Information provided:

━━━━━━━━━━━━━━━━

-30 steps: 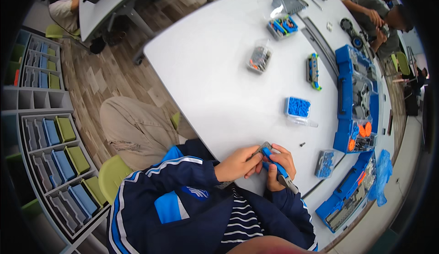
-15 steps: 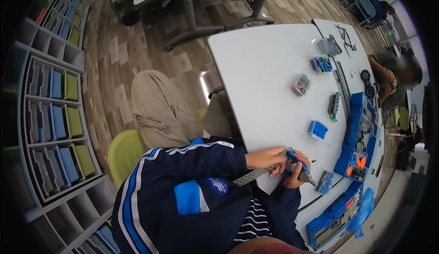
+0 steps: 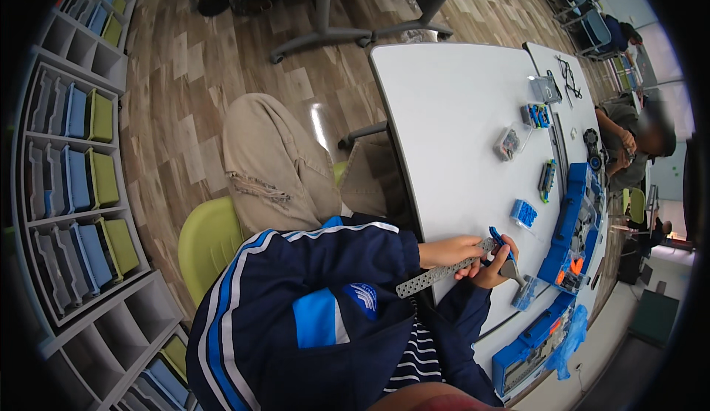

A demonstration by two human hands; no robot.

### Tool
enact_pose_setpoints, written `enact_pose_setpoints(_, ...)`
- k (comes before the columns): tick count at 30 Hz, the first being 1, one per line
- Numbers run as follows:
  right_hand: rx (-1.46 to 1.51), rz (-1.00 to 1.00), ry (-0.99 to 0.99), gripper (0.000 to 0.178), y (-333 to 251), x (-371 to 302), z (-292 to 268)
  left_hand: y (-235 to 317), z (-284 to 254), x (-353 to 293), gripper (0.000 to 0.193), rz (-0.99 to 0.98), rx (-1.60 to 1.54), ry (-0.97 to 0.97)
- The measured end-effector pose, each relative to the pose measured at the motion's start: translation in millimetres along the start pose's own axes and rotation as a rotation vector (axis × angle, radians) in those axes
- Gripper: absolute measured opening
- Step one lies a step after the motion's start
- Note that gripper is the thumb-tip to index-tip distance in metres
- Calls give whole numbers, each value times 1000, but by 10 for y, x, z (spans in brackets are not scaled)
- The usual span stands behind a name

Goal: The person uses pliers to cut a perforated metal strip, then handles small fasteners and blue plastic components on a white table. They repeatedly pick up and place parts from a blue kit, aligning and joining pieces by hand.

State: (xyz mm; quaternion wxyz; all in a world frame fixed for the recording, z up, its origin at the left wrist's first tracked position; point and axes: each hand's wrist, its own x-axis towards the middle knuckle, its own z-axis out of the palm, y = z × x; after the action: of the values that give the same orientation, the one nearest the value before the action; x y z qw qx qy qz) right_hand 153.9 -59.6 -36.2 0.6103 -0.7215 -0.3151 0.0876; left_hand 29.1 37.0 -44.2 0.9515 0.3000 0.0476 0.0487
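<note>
My left hand (image 3: 454,251) is closed around a grey perforated metal strip (image 3: 433,281), which slants down toward my jacket. Close beside it, my right hand (image 3: 491,272) grips a pliers-like tool with blue handles (image 3: 496,236) and a grey end (image 3: 512,269). The handles rise near the strip's upper end; whether the tool touches the strip is hidden by my fingers. Both hands are above the near edge of the white table (image 3: 451,160). Just past the tool's grey end lies a clear box of blue parts (image 3: 524,293).
Parts boxes stand on the table, one of bright blue pieces (image 3: 524,213) and one of mixed parts (image 3: 510,143). Beyond lie blue cases (image 3: 560,226) and a blue plastic bag (image 3: 568,344). Another person (image 3: 629,141) sits across the table. Shelves with trays (image 3: 74,189) stand at left.
My view has shifted, so the table and both hands appear further right. The tool has turned in my right hand, its blue handles now pointing more upward. Both hands keep their holds.
</note>
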Motion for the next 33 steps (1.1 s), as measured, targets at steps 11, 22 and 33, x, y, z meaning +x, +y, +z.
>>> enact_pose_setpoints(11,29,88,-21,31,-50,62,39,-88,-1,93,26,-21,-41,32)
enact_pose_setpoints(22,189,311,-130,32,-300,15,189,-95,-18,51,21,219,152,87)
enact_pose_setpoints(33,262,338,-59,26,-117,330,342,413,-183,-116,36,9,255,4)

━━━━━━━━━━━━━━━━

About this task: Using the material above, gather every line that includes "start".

Response box:
- The measured end-effector pose, each relative to the pose measured at the motion's start: translation in millimetres along the start pose's own axes and rotation as a rotation vector (axis × angle, radians) in those axes
- Step one lies a step after the motion's start

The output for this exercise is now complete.